[Collected data entries]
##############################

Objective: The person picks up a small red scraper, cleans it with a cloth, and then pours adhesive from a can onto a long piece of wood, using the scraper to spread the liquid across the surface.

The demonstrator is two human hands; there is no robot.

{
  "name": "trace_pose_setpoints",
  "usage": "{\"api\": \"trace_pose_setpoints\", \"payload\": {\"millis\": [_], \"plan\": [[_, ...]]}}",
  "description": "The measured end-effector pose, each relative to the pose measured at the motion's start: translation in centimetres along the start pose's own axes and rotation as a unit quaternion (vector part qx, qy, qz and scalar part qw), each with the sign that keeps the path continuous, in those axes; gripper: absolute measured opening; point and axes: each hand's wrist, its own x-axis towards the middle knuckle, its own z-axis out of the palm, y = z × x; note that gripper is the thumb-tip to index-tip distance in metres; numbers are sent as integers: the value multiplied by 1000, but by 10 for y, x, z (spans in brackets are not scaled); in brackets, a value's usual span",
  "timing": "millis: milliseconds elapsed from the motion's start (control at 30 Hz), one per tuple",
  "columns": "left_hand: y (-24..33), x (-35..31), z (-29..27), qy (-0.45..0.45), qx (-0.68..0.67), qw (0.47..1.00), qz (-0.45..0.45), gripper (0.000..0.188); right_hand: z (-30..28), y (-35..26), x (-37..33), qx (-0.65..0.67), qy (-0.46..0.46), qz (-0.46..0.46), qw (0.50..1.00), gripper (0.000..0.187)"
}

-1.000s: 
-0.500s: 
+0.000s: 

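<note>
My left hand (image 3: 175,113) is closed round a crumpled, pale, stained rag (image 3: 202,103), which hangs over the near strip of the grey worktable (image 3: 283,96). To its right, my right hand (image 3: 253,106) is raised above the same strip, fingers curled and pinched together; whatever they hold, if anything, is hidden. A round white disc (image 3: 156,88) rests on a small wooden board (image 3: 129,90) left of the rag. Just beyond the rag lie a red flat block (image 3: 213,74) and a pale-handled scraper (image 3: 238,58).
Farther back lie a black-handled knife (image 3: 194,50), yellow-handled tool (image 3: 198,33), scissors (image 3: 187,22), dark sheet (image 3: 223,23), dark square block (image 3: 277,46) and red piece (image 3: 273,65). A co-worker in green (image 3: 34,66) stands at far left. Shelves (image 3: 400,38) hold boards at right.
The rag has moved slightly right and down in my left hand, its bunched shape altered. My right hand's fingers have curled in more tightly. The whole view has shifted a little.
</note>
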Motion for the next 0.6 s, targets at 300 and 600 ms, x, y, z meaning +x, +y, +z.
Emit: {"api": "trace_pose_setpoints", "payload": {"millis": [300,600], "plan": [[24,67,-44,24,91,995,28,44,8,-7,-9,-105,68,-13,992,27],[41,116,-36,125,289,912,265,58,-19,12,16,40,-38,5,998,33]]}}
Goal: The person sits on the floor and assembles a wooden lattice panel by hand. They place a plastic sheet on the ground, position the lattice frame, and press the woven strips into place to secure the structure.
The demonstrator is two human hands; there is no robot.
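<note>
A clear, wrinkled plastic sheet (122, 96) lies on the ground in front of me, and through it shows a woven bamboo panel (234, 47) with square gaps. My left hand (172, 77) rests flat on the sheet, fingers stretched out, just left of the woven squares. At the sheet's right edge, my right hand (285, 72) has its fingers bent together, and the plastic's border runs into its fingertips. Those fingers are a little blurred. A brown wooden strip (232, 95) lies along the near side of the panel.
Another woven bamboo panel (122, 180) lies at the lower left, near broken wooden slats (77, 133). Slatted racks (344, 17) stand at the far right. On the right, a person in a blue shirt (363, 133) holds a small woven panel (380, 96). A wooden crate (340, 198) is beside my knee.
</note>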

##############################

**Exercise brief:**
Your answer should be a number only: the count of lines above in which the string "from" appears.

**Reply:**
2